Ob der eine jetzt nun Insekten oder Schnitzel mit Pommes, Currywurst oder Croissants isst, wird dabei zur Nebensächlichkeit, ob der andere nun eine Lederhose, einen Sari, einen Kimono oder eine Uniform trägt, tut nicht wirklich was zur Sache, ob Walzer, Tango oder Hambo getanzt werden, ist unwesentlich. Es ist die Mentalität der Menschen, auf die es ankommt und ich bin mir sicher, dass es eben in jedem Land gute und böse Menschen gibt, Menschen, die freundlich und wohlgesonnen sind und Menschen, die „sich selbst nicht mögen“.

 

Es ist doch schön, immer wieder Menschen mit anderen Gewohnheiten kennenzulernen, von ihren Erfahrungen zu lernen, ihnen nicht gleich ablehnend oder gar verurteilend gegenüber zu stehen und somit den eigenen Horizont zu erweitern. Daher lasst uns diesen Spruch beherzigen: Urteile über keinen Menschen, wenn du nicht sieben Meilen oder einen Mond in seinen Schuhen gelaufen bist.

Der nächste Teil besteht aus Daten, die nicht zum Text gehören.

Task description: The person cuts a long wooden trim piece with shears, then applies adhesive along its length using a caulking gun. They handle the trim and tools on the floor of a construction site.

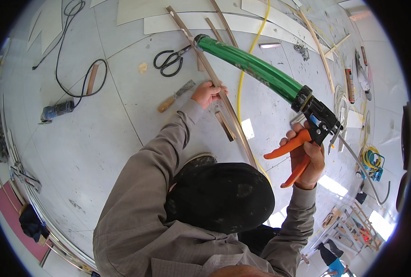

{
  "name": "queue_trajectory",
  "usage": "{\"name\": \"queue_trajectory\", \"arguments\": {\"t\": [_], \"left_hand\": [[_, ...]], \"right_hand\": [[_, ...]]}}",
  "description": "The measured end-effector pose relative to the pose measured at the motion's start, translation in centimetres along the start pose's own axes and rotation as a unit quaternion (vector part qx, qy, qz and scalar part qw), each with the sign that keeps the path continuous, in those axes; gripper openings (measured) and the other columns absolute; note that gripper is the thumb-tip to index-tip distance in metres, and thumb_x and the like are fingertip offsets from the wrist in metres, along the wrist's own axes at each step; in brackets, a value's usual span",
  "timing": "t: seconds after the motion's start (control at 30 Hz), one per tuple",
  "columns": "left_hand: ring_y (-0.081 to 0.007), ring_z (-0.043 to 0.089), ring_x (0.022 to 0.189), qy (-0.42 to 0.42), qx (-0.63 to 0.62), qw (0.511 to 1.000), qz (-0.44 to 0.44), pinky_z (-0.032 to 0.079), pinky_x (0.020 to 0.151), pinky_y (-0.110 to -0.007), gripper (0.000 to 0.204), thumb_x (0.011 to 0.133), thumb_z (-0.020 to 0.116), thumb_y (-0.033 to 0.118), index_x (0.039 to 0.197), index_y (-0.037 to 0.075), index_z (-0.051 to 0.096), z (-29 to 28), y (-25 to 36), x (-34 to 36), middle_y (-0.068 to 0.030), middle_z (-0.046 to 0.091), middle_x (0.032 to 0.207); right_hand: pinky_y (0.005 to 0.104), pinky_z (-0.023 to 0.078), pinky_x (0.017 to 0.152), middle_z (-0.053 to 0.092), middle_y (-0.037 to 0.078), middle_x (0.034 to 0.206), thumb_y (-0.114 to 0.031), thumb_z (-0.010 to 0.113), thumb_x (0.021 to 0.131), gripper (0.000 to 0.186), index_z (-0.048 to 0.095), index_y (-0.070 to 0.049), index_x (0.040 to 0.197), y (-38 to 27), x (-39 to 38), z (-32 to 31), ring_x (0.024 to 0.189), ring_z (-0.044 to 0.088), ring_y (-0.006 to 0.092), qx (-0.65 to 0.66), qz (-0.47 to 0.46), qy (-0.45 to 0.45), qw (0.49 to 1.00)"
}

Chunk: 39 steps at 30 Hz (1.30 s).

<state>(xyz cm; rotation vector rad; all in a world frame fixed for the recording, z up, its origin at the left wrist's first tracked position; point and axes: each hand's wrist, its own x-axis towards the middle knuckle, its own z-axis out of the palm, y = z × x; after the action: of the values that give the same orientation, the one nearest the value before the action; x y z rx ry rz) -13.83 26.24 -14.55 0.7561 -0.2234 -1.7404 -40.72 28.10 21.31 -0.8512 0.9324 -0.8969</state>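
My left hand [207, 93] is closed around a long brown trim strip [231, 108] that slants from the far middle back toward my knee. White paste dots the strip's far end. In my right hand [313, 161] is a caulking gun [251, 67] with a green barrel, black fittings and orange handles. My fingers wrap its handles, and the barrel points far left, its front end over the strip. Left of the strip lie black-handled scissors [171, 62] and a putty knife [177, 96] with a wooden handle. A short brown trim piece [225, 126] rests just right of my left hand.
A yellow hose [241, 87] runs along the floor right of the strip. A corded blue power tool [57, 111] lies at left. White panels [187, 22] and wooden strips [316, 39] lie at the far side. Another person [333, 261] is at the lower right.
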Motion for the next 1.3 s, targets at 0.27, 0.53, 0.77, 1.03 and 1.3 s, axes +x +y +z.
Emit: {"name": "queue_trajectory", "arguments": {"t": [0.27, 0.53, 0.77, 1.03, 1.3], "left_hand": [[-0.0328, 0.067, 0.124, -0.017, -0.025, 1.0, 0.002, 0.054, 0.106, -0.049, 0.033, 0.104, 0.058, 0.005, 0.137, 0.001, 0.056, -0.5, -0.2, 0.1, -0.0152, 0.07, 0.128], [-0.0326, 0.066, 0.125, -0.024, -0.027, 0.999, -0.01, 0.054, 0.108, -0.048, 0.031, 0.102, 0.059, 0.001, 0.133, 0.002, 0.06, -0.7, 0.3, -0.1, -0.0138, 0.07, 0.127], [-0.0304, 0.065, 0.126, -0.059, -0.018, 0.998, -0.005, 0.052, 0.111, -0.046, 0.028, 0.101, 0.058, -0.002, 0.129, 0.0, 0.061, -0.9, 1.2, 0.1, -0.0147, 0.069, 0.126], [-0.0273, 0.067, 0.121, -0.042, 0.021, 0.999, -0.008, 0.054, 0.107, -0.044, 0.026, 0.1, 0.058, -0.002, 0.125, 0.0, 0.062, -0.1, 1.5, -0.3, -0.0143, 0.071, 0.124], [-0.0211, 0.069, 0.109, 0.008, 0.035, 0.999, -0.016, 0.057, 0.099, -0.043, 0.026, 0.096, 0.065, -0.002, 0.121, 0.005, 0.064, -1.5, 1.2, 0.2, -0.0071, 0.072, 0.117]], "right_hand": [[0.0639, 0.056, 0.103, 0.066, 0.017, 0.127, -0.009, 0.058, 0.092, 0.056, 0.05, 0.001, 0.146, -2.3, -5.0, -2.2, 0.113, 0.069, 0.0306, -0.023, 0.043, 0.011, 0.999], [0.0556, 0.059, 0.097, 0.066, 0.019, 0.122, -0.012, 0.063, 0.089, 0.059, 0.051, 0.002, 0.145, -2.8, -7.8, -3.7, 0.109, 0.07, 0.0349, -0.046, 0.07, 0.051, 0.995], [0.0523, 0.058, 0.089, 0.068, 0.019, 0.112, -0.013, 0.061, 0.086, 0.055, 0.053, 0.001, 0.139, 0.5, -8.9, -5.0, 0.095, 0.07, 0.0333, 0.017, 0.079, 0.096, 0.992], [0.0522, 0.059, 0.082, 0.066, 0.016, 0.104, -0.011, 0.059, 0.085, 0.051, 0.053, 0.001, 0.134, 0.4, -11.0, -6.4, 0.087, 0.07, 0.0327, 0.019, 0.071, 0.111, 0.991], [0.0523, 0.058, 0.085, 0.061, 0.014, 0.108, -0.013, 0.06, 0.085, 0.056, 0.046, -0.002, 0.139, -0.1, -13.3, -6.3, 0.092, 0.067, 0.0298, -0.001, 0.086, 0.084, 0.993]]}}
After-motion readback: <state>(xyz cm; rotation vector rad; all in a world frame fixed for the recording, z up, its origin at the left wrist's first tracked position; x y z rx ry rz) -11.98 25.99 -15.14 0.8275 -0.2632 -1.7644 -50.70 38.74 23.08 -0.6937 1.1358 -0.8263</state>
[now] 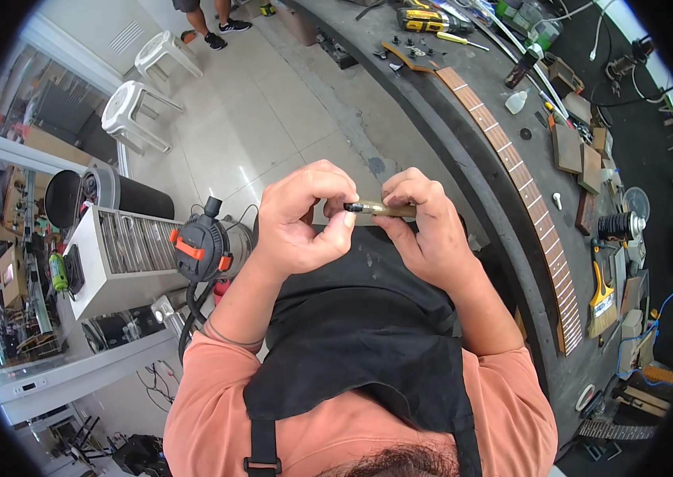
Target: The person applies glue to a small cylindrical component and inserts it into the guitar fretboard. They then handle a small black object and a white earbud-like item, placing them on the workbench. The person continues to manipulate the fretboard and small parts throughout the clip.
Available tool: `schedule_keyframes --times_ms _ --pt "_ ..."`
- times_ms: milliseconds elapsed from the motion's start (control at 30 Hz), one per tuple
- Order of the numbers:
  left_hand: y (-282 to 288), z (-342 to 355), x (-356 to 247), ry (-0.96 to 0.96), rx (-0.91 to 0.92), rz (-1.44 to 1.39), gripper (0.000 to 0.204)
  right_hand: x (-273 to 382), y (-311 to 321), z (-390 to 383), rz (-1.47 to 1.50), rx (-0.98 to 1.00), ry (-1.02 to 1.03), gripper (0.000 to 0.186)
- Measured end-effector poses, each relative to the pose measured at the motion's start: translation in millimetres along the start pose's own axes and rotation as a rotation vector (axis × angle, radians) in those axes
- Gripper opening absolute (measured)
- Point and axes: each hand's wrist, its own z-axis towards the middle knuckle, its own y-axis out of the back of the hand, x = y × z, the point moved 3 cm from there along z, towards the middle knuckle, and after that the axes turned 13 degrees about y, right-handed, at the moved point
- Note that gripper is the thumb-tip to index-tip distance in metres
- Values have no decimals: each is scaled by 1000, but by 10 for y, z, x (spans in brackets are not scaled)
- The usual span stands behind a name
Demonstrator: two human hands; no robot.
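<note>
In front of my black apron, both hands hold a slim pen-like thing [376,209] level between them. Its left end is black and its body is dull yellowish; its exact kind does not show. My left hand [302,216] is closed, thumb and fingers pinching around the black end. The yellowish body sits in the closed fingers of my right hand [429,226], which hide its far end. To the right of that hand a guitar neck [514,164] with a brown fretted fingerboard lies along the dark workbench [483,187].
On the bench are a yellow-black power drill [432,20], a screwdriver [461,40], a paint brush [602,302] and wood blocks [566,149]. At left stand a shop vacuum [203,248], a white cabinet [86,266] and two white stools [131,111]. Another person's legs [208,17] show at the top.
</note>
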Motion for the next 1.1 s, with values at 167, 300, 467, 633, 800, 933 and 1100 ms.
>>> schedule_keyframes --times_ms 167,300,467,633,800,933,1100 --pt "-31 -20 -25 13 79 7 27 49 72 -3 -7 16 0 54" --pt "-36 -65 -22 55 51 -12 25 65 64 11 14 24 -25 53" --pt "-49 -106 19 101 -21 -124 29 91 46 42 7 42 -55 51" --pt "-38 -132 -22 153 -30 -130 27 98 52 65 -2 66 -41 49" --pt "-77 -121 22 214 -3 -164 21 96 83 41 83 71 -216 42" --pt "-131 -130 111 297 3 -237 15 114 154 55 19 117 -259 37" --pt "-194 -135 221 376 2 -358 12 131 194 26 18 107 -406 32"
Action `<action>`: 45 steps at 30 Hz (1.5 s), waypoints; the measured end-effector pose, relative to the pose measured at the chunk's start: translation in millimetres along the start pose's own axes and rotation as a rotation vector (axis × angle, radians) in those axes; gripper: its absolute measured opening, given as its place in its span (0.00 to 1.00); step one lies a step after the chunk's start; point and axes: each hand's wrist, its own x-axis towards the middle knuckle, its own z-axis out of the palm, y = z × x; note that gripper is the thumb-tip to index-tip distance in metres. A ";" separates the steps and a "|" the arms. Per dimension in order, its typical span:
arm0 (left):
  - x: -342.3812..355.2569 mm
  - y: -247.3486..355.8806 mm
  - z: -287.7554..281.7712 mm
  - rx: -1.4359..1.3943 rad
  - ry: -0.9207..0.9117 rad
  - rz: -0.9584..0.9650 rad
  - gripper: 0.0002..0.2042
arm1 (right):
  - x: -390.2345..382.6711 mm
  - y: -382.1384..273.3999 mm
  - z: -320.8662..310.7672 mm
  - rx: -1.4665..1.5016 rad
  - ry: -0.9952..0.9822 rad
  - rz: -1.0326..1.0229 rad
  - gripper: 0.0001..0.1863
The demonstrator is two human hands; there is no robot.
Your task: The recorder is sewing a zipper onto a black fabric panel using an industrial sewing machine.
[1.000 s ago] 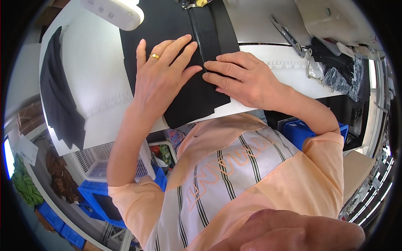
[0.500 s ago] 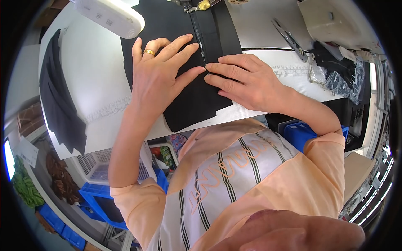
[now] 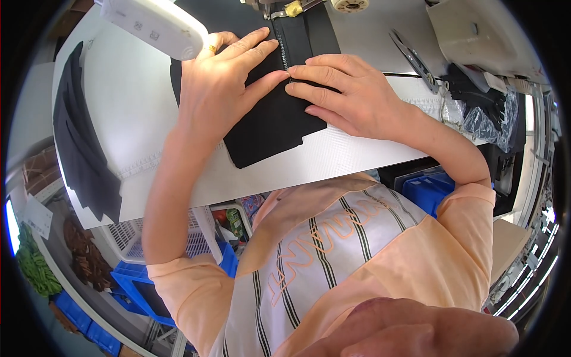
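A piece of black fabric point(image 3: 262, 140) lies on the white sewing table, its far end under the sewing machine's presser foot point(image 3: 269, 13). A zipper point(image 3: 281, 50) with metallic-looking teeth runs along it toward the foot. On the left of the zipper, my left hand point(image 3: 217, 86) rests on the fabric with fingers stretched and spread, a gold ring on one. From the right, my right hand point(image 3: 357, 98) lays its extended fingertips at the zipper, beside my left thumb tip. Both hands press the cloth from above. The needle area is partly cut off.
A white device point(image 3: 156, 27) overhangs the far left of the table. Black fabric pieces point(image 3: 86, 137) drape over the left edge. Thread snips point(image 3: 413, 59) lie at right, near a plastic bag point(image 3: 482, 122) with black items. A white basket point(image 3: 134, 232) stands below.
Both hands have moved away from me, toward the presser foot. The black fabric has slid the same way, its near edge now farther from the table's front edge.
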 end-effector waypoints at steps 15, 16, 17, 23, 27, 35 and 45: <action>2.1 -1.4 14.7 0.114 0.084 0.010 0.17 | 14.1 27.4 4.3 -0.020 -0.001 -0.010 0.24; 0.8 -1.6 14.0 0.115 0.083 0.010 0.17 | 16.5 29.9 4.7 -0.029 0.029 -0.026 0.21; -1.8 -2.0 13.2 0.092 0.076 0.033 0.18 | 18.1 32.3 5.3 -0.039 0.059 -0.042 0.18; -7.7 7.6 5.5 0.010 -0.055 -0.080 0.19 | 23.1 39.7 6.4 -0.044 0.069 -0.017 0.18; -11.9 13.8 7.8 0.028 -0.054 -0.084 0.18 | 24.8 42.2 8.4 -0.058 0.118 0.004 0.18; 3.5 3.2 7.9 -0.045 -0.070 -0.155 0.17 | 22.5 52.0 11.9 -0.018 0.163 0.006 0.10; 10.9 -4.1 10.4 0.038 -0.010 -0.088 0.14 | 29.9 83.6 -6.6 1.609 -0.031 0.973 0.14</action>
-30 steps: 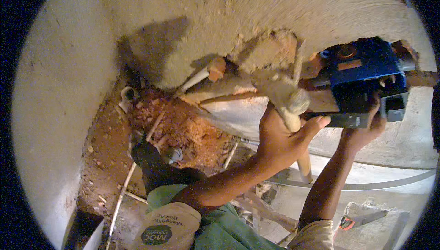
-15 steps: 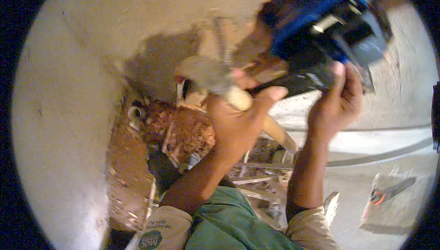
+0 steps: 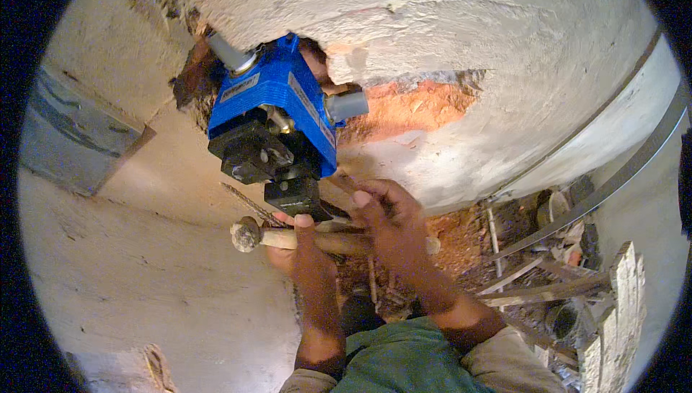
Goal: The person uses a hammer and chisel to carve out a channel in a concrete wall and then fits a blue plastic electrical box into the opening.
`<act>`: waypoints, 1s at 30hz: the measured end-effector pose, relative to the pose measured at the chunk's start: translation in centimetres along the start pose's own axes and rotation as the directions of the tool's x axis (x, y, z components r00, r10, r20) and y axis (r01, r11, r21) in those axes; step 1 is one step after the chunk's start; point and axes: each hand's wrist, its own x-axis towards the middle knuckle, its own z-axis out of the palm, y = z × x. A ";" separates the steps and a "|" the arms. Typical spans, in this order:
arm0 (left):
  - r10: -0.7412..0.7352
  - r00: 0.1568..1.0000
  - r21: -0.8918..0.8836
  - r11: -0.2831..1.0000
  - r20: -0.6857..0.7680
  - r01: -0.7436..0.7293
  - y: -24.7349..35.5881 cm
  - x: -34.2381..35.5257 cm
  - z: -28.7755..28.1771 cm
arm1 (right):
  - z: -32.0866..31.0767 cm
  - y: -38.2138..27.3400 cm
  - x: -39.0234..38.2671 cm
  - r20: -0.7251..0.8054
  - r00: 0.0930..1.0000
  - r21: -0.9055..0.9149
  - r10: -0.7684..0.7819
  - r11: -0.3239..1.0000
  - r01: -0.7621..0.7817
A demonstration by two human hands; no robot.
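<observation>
Fingers of the left hand wrap the wooden handle of a hammer, clamped on it, thumb lying up against the black base of the blue valve body. The right hand has its fingers curled together over the same handle further along, just below that black base; whether it also grips something thin beneath, I cannot tell.

Going by size: the rough plastered wall fills the upper view, with a broken cavity showing orange brick. The blue valve body sits in that cavity, grey pipe stubs projecting from its sides. The hammer lies crosswise beneath it, its metal head to the left. Rubble and loose pipes lie lower right.

Risk, as I judge it: the hammer head is close to the plastic fitting, so a careless swing could crack the stubs or knock the body out of line.

Compared with half a second ago, the valve body appears upper left rather than upper right, and the hammer now lies level.
</observation>
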 end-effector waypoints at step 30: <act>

Jetzt bin ich natürlich schon ganz gespannt auf deine Meinung: Wo ist dir diese Vorverurteilung schon untergekommen? Welche Unterschiede fallen dir selbst immer wieder auf? Wo besteht die Gefahr, über andere vorschnell ein unbegründetes Urteil zu fällen, vielleicht aus Gewohnheit, aus Erfahrung, aus Unüberlegtheit?